Yeni ekonomik hamlenin adına model diyemeyiz ama hükümetin beklentileri itibariyle bir modelden çok daha fazlası olduğu açıktır. Beklentiler bir yana, iktidar kanadında oluşan hava ve yüksek moral, hedefin on ikiden vurulduğunu...
Yeni ekonomik hamlenin adına model diyemeyiz ama hükümetin beklentileri itibariyle bir modelden çok daha fazlası olduğu açıktır. Beklentiler bir yana, iktidar kanadında oluşan hava ve yüksek moral, hedefin on ikiden vurulduğunu gösteriyor. Her halden ve her sözden “Bu iş böyle yapılır işte” rahatlığı yansıyor. Tıpkı muhalefette birkaç gün öncesine kadar görülen hava gibi. O kanatta da epeyedir, “İktidar işleri batırdı, rüzgar bize doğru esmeye başladı” rahatlığı vardı… Sadece, iktidarın kötü yönetiminin muhalefet için galibiyet garantisi olmadığı Pazartesi akşamı test edildi.

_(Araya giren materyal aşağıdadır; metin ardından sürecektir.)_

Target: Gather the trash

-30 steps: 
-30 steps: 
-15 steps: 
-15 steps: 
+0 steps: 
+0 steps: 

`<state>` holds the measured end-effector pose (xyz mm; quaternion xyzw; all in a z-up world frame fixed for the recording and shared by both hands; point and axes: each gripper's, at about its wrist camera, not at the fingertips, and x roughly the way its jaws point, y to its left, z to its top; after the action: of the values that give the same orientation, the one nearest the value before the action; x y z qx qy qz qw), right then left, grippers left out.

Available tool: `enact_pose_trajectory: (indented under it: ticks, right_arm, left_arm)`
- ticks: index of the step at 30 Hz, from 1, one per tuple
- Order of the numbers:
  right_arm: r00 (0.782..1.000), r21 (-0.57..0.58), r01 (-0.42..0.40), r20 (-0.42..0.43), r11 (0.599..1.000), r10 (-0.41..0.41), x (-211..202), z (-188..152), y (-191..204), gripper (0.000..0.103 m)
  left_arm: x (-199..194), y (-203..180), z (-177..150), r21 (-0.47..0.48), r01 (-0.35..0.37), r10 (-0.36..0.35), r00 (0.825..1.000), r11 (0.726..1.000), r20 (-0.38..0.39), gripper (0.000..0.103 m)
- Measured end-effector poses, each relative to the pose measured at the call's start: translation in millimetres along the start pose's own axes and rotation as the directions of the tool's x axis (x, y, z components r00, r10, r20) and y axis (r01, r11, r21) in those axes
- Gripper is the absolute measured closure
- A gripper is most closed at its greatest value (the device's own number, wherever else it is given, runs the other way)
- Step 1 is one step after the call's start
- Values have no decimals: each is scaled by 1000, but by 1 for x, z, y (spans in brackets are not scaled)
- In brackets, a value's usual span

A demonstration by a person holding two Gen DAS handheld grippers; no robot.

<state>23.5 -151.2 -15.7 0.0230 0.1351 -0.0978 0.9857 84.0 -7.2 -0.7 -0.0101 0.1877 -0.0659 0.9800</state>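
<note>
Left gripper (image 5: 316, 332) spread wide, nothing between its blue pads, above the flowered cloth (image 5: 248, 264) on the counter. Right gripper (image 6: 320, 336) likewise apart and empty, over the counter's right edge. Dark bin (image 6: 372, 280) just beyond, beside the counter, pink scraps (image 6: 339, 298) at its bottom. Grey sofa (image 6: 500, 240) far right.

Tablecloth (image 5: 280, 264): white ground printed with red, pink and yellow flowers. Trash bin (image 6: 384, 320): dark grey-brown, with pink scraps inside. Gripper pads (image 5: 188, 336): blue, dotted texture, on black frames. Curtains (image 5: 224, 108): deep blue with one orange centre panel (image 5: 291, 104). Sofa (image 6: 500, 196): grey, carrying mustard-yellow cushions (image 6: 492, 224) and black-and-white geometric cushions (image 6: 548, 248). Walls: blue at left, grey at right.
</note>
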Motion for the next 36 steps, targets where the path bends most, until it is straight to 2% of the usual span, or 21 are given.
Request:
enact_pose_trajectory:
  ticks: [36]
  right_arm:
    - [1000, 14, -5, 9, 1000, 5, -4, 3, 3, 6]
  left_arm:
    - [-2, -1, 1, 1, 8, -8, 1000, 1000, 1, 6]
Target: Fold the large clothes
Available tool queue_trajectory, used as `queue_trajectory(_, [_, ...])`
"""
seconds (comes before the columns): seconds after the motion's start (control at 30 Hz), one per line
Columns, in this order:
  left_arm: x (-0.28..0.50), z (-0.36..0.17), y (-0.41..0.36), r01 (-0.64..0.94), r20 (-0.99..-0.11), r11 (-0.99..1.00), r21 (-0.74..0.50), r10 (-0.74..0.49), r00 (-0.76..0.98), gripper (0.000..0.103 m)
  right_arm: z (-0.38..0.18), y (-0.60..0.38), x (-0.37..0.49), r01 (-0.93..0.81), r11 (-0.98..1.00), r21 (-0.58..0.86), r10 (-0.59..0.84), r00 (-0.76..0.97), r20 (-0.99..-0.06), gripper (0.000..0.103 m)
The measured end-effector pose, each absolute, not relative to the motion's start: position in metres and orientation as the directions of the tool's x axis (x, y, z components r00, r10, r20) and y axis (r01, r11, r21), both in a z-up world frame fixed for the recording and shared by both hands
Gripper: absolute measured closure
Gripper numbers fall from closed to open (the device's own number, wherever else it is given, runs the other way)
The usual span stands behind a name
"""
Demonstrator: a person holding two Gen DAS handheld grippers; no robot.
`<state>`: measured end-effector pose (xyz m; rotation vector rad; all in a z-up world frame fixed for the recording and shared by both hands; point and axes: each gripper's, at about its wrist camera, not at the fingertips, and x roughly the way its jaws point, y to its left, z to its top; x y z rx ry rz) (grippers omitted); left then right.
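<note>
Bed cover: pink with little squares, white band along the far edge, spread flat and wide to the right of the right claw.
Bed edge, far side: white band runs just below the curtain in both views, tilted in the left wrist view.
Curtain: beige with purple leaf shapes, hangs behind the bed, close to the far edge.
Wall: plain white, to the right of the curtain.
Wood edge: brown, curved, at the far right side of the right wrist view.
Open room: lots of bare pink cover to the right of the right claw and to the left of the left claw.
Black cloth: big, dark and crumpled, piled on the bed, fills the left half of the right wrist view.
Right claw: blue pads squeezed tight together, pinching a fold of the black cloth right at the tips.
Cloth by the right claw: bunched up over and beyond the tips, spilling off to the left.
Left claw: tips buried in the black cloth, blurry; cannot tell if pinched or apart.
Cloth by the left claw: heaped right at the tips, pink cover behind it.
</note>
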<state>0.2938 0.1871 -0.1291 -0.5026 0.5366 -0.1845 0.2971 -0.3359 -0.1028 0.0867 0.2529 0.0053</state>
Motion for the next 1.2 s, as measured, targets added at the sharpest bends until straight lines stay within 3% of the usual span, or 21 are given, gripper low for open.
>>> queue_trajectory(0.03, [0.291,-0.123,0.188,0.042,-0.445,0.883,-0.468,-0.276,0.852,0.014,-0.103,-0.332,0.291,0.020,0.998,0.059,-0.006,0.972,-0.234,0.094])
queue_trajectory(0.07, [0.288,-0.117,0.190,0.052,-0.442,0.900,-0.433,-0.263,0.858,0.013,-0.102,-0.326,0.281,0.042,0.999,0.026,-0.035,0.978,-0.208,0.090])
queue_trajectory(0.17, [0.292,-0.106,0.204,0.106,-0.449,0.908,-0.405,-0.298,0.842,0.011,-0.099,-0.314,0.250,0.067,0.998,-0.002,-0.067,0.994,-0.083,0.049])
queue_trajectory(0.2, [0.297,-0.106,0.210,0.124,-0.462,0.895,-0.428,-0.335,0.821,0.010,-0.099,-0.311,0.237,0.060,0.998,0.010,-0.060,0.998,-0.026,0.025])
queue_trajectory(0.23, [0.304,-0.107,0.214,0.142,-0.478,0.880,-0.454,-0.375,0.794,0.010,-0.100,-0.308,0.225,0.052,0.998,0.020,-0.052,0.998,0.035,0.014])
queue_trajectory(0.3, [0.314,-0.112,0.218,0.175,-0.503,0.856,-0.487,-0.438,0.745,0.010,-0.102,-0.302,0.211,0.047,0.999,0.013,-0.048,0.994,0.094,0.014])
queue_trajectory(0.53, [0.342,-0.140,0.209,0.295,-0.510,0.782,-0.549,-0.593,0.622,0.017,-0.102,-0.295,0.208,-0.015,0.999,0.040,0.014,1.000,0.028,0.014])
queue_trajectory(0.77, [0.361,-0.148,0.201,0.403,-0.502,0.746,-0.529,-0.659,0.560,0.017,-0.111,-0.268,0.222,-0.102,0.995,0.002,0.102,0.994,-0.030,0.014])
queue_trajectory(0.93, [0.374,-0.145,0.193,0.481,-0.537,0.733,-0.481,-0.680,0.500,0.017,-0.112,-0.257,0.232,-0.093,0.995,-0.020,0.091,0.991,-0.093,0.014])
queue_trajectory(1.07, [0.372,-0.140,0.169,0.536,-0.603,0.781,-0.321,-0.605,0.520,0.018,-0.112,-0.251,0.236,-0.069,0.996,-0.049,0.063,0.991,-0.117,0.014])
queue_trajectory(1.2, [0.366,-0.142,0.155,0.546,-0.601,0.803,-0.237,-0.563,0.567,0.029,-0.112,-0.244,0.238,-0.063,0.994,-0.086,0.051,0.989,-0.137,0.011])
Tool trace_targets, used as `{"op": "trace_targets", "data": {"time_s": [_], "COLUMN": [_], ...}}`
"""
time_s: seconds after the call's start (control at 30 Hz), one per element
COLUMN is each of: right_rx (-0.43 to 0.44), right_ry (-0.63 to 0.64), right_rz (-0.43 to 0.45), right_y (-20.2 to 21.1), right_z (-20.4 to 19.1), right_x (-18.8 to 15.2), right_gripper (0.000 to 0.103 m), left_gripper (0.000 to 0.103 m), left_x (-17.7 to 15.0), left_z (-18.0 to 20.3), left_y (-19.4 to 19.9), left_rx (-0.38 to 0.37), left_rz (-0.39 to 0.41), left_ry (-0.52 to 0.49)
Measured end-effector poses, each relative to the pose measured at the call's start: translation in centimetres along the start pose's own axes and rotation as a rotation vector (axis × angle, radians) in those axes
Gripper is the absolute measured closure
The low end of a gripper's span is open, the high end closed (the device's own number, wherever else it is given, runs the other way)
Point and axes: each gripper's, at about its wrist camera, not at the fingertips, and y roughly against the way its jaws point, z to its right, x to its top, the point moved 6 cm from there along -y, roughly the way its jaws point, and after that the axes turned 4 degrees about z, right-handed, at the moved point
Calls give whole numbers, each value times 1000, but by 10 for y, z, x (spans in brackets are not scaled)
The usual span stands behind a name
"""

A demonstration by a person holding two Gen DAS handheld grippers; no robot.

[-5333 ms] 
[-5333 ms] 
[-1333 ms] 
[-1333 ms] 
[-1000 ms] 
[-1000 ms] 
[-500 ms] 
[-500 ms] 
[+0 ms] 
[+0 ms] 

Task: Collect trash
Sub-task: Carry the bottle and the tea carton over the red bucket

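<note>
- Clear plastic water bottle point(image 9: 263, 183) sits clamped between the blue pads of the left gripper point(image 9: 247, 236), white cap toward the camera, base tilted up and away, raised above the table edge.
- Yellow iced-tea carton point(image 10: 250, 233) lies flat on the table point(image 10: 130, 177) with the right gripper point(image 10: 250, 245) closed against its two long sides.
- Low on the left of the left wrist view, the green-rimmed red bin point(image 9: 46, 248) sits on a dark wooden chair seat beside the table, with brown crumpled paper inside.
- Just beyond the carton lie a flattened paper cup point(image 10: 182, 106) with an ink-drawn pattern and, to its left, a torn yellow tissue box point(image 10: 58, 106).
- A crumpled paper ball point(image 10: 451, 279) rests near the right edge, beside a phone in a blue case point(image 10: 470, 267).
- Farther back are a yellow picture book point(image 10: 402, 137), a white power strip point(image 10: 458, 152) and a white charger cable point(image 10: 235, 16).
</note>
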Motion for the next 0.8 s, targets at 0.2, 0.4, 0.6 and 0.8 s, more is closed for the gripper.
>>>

Cumhurbaşkanı Erdoğan, Türk Lirası birikimi olanların hem faiz hem de kur farkı vaadiyle bankalara koşmaya çağırdı, dolar düştü ve bayram havası esmeye başladı. Dolar düştü mü, düştü. Kaçtan kaça düştü, önemi yok. Veya ekonominin tek sorunu Dolar mıydı; enflasyon, istihdam ve yüksek faiz maliyeti yok muydu, soran da yok. Çünkü, iktidarın ekonomiyi siyasi propaganda zemininde götürmek gibi bir kabiliyeti var ve muhalefet de işine geldiği...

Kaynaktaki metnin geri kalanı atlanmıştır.